Journal of Molecular Biology | 1983
Ward W. Smith; Katherine A. Pattridge; Martha L. Ludwig; Gregory A. Petsko; Demetrius Tsernoglou; Masaru Tanaka; Kerry T. Yasunobu
The structure of oxidized flavodoxin from the cyanobacterium Anacystis nidulans has been determined at 2.5 A resolution with phases calculated from ethylmercury phosphate and dimercuriacetate derivatives. The determination of partial sequences, including a total of 85 residues, has assisted in the interpretation of the electron density. Preliminary refinement of a partial model (1072 atoms) has reduced R to 0.349 for the 10.997 reflections between 2.0 and 5.0 A with 1 greater than 2 sigma. The polypeptide backbone, which comprises 167 residues in the current model, adopts the familiar beta-alpha-beta conformation found in other flavodoxins and in the nucleotide-binding domains of the pyridine-nucleotide dehydrogenases, with five parallel strands in the central sheet. Comparison with flavodoxin from Clostridium MP (138 residues) shows that extra residues of A. nidulans flavodoxin are accommodated in a major insertion about 20 residues in length, which forms a lobe adjacent to the fifth strand of parallel sheet, and in additions to several external segments. Residues added between the fourth sheet strand and the start of the third helix alter the environment of the pyrimidine end of the flavin mononucleotide ring. The flavin mononucleotide phosphate binds to the start of helix 1, interacting with hydroxyamino acids and with main-chain amide groups. Two hydrophobic residues, both tentatively identified as Trp, enclose the isoalloxazine ring; the solvent-exposed Trp is nearly parallel to the flavin ring. The hydrophobic environment provided by these residues must be partly responsible for the pronounced vibrational resolution of the flavin spectrum near 450 nm.

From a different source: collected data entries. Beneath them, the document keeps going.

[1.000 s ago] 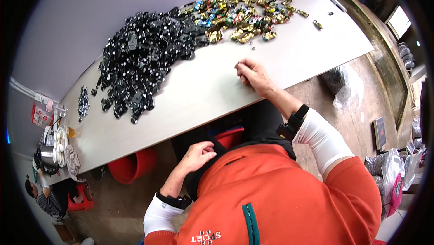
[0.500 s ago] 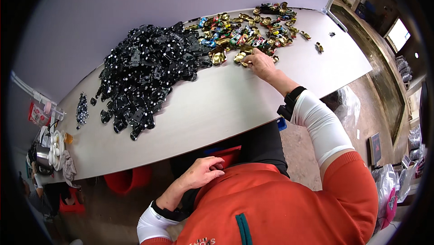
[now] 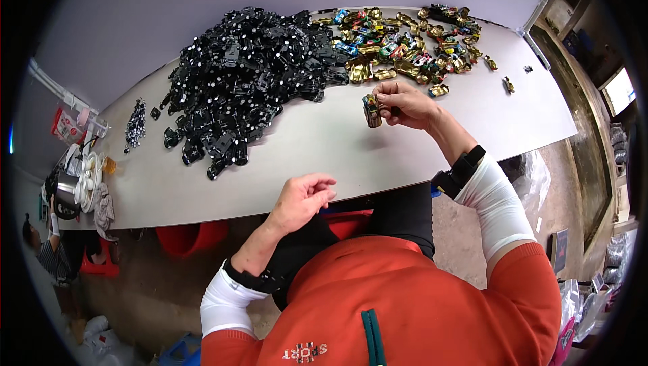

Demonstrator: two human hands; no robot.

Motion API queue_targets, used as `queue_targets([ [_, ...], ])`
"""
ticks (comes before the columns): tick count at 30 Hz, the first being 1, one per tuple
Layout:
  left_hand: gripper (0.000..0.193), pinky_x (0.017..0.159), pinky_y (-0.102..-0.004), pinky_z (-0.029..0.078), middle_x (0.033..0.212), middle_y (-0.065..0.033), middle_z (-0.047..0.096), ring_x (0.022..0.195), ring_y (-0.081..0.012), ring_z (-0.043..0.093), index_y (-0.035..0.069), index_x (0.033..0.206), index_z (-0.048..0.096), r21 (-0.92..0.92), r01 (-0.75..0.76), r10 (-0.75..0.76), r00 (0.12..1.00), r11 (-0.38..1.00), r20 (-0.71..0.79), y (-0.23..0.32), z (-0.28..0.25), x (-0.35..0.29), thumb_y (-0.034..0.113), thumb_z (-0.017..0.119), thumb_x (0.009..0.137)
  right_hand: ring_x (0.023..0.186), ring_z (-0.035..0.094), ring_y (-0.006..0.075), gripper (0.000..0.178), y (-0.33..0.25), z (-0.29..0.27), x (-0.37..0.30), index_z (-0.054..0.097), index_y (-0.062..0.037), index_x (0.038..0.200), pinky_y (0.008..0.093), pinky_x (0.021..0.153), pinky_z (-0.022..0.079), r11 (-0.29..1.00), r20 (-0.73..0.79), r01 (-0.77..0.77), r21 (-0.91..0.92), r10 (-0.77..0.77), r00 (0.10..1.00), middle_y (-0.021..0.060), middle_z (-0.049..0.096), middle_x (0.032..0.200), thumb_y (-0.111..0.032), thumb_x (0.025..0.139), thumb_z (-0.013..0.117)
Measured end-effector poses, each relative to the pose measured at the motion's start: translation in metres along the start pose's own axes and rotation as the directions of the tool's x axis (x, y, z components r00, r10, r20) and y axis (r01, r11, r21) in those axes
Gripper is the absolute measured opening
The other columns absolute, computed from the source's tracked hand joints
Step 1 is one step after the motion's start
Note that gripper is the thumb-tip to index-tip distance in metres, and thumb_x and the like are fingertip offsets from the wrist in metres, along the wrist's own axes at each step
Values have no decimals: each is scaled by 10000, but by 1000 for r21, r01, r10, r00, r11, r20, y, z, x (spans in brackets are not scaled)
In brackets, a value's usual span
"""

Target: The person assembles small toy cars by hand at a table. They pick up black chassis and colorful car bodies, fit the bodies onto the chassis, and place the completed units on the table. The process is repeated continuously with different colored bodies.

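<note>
Between the thumb and fingers of my right hand is a small toy car body, mostly gold with darker coloured markings, held above the pale table. My left hand hovers at the table's near edge with its fingers loosely apart and nothing in them. Beyond my right hand spreads a heap of shiny gold and coloured toy car bodies. A much larger pile of black toy car bases with white round spots lies left of it.
A small heap of silvery parts lies at the table's left. Past it stand a metal pot, white stacked dishes and a cloth. Red tubs are under the table. Another person is at far left.
My right hand has drawn back from the gold heap, bringing a toy car body nearer. My left hand has risen from my lap toward the table edge. The whole view has shifted somewhat.
</note>
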State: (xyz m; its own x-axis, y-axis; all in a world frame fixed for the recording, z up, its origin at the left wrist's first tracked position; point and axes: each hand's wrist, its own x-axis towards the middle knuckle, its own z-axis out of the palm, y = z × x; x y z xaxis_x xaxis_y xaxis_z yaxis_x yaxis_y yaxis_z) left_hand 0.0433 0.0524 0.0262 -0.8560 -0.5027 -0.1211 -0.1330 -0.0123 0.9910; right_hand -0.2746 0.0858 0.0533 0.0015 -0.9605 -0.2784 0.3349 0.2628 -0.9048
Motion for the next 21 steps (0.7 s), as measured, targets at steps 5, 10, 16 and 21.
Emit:
queue_targets([
  [5,207,538,-203,477,759,-36,597,599,-64,549,-45,1009,610,76,60,-57,998,995,-30,-1,4,19,28,640,818,537,447,46,102,11,0,12,556,-46,880,208,430,326,841,-143,-174,-512,116,983,-8,488,668,-143,909,538],
  [10,210,532,-212,477,743,-38,602,594,-66,553,-40,996,613,91,106,-103,994,990,-41,-4,2,18,40,656,806,720,621,266,195,27,-24,25,633,6,895,361,627,484,302,-57,60,-951,-365,929,139,652,810,-154,782,636],
  [16,278,577,-279,483,772,-88,612,649,-169,597,-43,1007,606,617,-128,275,950,776,-150,-6,-44,54,33,680,750,856,595,360,310,17,19,-6,629,5,854,416,739,480,96,-159,-132,-987,-394,905,185,620,925,-259,725,726],
  [21,371,777,-399,440,988,-108,529,959,-303,501,17,995,594,976,7,628,765,219,-146,41,-60,129,89,748,665,867,570,362,256,25,32,-14,638,-17,881,428,745,453,40,-173,-172,-984,-417,892,170,584,895,-206,725,713],
])
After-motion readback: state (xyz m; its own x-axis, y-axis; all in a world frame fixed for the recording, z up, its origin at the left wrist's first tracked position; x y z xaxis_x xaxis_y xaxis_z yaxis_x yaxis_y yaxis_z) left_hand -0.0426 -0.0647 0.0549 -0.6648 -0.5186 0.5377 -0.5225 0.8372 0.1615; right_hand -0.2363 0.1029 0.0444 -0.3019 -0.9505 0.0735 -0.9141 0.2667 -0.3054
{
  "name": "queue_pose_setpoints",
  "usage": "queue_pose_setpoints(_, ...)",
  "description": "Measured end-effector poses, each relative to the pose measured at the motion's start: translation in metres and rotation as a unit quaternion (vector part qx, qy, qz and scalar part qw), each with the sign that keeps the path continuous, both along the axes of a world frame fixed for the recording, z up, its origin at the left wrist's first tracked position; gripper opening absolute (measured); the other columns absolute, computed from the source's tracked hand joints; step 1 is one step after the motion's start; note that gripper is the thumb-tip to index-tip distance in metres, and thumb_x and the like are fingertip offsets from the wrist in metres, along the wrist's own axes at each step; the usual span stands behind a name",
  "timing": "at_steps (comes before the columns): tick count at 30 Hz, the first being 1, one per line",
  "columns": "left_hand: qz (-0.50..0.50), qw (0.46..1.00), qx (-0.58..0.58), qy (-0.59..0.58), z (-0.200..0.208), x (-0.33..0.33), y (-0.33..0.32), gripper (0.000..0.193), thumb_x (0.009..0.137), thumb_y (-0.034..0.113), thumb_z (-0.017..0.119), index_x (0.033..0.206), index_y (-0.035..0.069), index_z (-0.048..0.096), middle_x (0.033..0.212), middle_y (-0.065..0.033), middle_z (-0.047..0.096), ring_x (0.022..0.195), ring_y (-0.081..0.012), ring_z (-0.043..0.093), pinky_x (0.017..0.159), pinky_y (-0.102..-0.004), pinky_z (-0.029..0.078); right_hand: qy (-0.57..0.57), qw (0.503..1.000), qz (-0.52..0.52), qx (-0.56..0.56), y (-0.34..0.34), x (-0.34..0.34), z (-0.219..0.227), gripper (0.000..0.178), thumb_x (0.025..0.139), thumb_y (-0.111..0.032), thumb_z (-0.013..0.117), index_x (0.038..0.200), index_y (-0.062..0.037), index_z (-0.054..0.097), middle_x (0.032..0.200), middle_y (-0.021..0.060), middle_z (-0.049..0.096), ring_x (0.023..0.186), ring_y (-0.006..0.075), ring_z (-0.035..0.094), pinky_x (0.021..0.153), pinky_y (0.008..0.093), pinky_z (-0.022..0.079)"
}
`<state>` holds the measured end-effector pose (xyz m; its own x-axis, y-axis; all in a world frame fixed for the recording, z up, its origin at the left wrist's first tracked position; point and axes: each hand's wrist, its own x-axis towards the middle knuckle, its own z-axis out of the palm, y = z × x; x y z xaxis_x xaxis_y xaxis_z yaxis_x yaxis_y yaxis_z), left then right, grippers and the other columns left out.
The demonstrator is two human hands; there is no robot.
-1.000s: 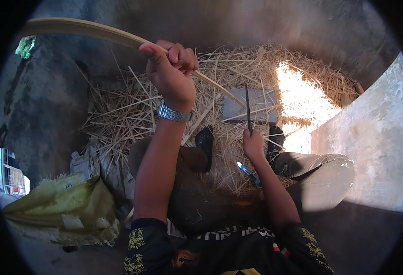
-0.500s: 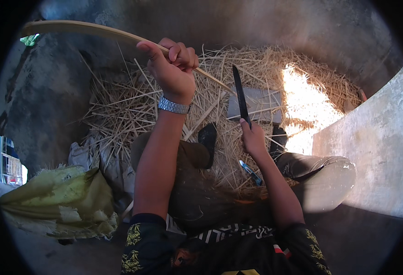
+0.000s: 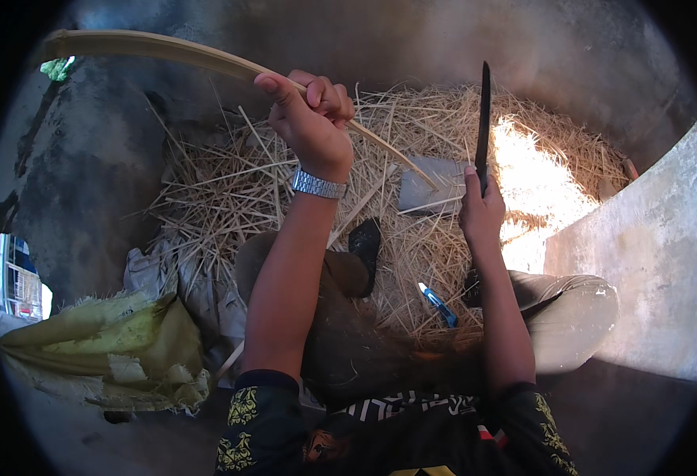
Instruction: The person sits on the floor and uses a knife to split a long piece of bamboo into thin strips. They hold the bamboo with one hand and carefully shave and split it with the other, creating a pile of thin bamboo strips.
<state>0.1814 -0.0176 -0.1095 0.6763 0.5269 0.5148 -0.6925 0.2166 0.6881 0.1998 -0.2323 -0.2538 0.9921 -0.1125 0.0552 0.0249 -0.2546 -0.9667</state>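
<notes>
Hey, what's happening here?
Someone is sitting among loose pale slivers. Their left hand grips a long, curved pale strip, its lower end over or on a flat grey block. The right hand holds a long dark blade pointing away from the body, apart from the strip. A blue tool lies between the legs.

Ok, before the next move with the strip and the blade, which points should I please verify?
1. Left grip closed around the pale strip: ok.
2. Right grip closed around the lower end of the black blade: ok.
3. Blade apart from left grip: ok.
4. Strip's lower end touching the grey block: cannot tell.
5. Blue-white tool put away: not ok, it lies loose between the legs.
</notes>
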Motion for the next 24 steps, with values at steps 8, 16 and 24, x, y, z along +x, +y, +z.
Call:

The flavin ring is tilted relative to its orientation in Clostridium MP flavodoxin. In addition, atoms N-3 and O-2 alpha of the isoalloxazine appear to form hydrogen bonds to the backbone at CO97 and NH99 in a conformation entirely different from that found in Clostridium MP flavodoxin but structurally analogous to Desulfovibrio vulgaris flavodoxin.